• Exercise directions:
Print every record below exactly as it stands.
##### Provided material #####
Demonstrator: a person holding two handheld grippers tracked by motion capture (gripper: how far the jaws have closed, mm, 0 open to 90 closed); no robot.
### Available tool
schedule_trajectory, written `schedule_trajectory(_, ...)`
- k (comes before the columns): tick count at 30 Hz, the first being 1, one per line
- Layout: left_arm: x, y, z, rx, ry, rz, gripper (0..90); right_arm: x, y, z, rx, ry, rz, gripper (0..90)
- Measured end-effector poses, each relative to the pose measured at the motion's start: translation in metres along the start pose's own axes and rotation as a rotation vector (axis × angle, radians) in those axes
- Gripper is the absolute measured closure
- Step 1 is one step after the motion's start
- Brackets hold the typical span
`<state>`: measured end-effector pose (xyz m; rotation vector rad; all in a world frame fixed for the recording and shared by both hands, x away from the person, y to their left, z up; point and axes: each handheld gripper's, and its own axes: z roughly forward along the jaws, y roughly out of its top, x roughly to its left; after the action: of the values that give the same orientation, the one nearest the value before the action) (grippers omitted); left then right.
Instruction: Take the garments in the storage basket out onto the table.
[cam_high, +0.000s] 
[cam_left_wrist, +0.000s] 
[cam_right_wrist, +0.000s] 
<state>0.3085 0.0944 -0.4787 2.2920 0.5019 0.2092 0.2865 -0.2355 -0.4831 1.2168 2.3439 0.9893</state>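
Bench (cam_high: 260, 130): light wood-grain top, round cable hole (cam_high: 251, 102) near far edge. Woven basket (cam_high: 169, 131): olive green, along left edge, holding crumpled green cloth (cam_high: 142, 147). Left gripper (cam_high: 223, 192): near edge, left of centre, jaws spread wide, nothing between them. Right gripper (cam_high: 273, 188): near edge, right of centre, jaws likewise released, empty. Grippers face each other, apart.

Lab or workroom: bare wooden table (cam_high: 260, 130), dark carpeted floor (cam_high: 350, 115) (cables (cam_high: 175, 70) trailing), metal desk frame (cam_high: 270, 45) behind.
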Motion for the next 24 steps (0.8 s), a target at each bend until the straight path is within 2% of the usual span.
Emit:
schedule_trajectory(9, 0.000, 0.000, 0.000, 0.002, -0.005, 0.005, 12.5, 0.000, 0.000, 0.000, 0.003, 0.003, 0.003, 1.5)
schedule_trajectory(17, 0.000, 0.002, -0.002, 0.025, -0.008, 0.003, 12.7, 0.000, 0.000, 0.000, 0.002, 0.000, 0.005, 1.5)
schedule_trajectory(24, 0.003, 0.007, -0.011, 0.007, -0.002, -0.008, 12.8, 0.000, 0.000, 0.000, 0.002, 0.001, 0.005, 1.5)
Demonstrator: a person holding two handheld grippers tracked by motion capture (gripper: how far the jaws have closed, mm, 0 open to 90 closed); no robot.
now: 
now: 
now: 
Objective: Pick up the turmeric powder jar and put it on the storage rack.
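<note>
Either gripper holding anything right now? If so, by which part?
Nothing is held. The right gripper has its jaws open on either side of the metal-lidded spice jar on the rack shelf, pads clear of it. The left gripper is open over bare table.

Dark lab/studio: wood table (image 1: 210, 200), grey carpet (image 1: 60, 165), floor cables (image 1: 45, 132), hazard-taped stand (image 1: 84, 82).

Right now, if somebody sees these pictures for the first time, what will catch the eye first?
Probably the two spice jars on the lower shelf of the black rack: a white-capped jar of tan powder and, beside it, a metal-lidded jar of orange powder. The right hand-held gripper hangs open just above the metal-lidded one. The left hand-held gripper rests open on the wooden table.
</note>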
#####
• Answer section:
Demonstrator: a person holding two handheld grippers tracked by motion capture (gripper: how far the jaws have closed, mm, 0 open to 90 closed); no robot.
### Available tool
schedule_trajectory, written `schedule_trajectory(_, ...)`
- k (comes before the columns): tick count at 30 Hz, the first being 1, one per line
- Layout: left_arm: x, y, z, rx, ry, rz, gripper (0..90); right_arm: x, y, z, rx, ry, rz, gripper (0..90)
- Measured end-effector poses, each relative to the pose measured at the motion's start: translation in metres along the start pose's own axes and rotation as a rotation vector (axis × angle, radians) in those axes
- Gripper is the absolute measured closure
- Step 1 is one step after the motion's start
- Brackets hold the typical span
`<state>`: measured end-effector pose (xyz m; rotation vector rad; all in a world frame fixed for the recording and shared by both hands, x away from the person, y to their left, z up; point and axes: each handheld gripper's, and its own axes: z roughly forward along the jaws, y roughly out of its top, x roughly to its left; after the action: of the values that give the same orientation, the one nearest the value before the action) (grippers omitted); left then right.
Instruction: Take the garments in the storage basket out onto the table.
[cam_high, +0.000s] 
[cam_left_wrist, +0.000s] 
[cam_right_wrist, +0.000s] 
<state>0.3085 0.0944 -0.4787 2.2920 0.5019 0.2092 0.2865 -0.2355 -0.4831 1.2168 2.3439 0.9893</state>
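Bench (cam_high: 260, 130): light wood-grain top, round cable hole (cam_high: 251, 102) near far edge. Woven basket (cam_high: 169, 131): olive green, along left edge, holding crumpled green cloth (cam_high: 142, 147). Left gripper (cam_high: 223, 192): near edge, left of centre, jaws spread wide, nothing between them. Right gripper (cam_high: 273, 188): near edge, right of centre, jaws likewise released, empty. Grippers face each other, apart.

Lab or workroom: bare wooden table (cam_high: 260, 130), dark carpeted floor (cam_high: 350, 115) (cables (cam_high: 175, 70) trailing), metal desk frame (cam_high: 270, 45) behind.
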Motion for the next 24 steps (0.8 s), a target at each bend until the straight path is within 2% of the usual span.
Emit:
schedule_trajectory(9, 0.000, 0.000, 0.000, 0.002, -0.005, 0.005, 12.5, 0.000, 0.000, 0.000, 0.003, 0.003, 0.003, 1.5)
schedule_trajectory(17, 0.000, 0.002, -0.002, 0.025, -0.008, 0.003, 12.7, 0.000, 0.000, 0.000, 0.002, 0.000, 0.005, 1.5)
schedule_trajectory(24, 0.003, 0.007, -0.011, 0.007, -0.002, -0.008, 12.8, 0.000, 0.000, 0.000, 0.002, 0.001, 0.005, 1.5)
Demonstrator: a person holding two handheld grippers tracked by motion capture (gripper: how far the jaws have closed, mm, 0 open to 90 closed); no robot.
now: 
now: 
now: 
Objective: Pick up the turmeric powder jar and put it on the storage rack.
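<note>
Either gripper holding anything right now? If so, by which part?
Nothing is held. The right gripper has its jaws open on either side of the metal-lidded spice jar on the rack shelf, pads clear of it. The left gripper is open over bare table.

Dark lab/studio: wood table (image 1: 210, 200), grey carpet (image 1: 60, 165), floor cables (image 1: 45, 132), hazard-taped stand (image 1: 84, 82).

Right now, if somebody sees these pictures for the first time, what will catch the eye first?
Probably the two spice jars on the lower shelf of the black rack: a white-capped jar of tan powder and, beside it, a metal-lidded jar of orange powder. The right hand-held gripper hangs open just above the metal-lidded one. The left hand-held gripper rests open on the wooden table.
</note>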

That concludes the response.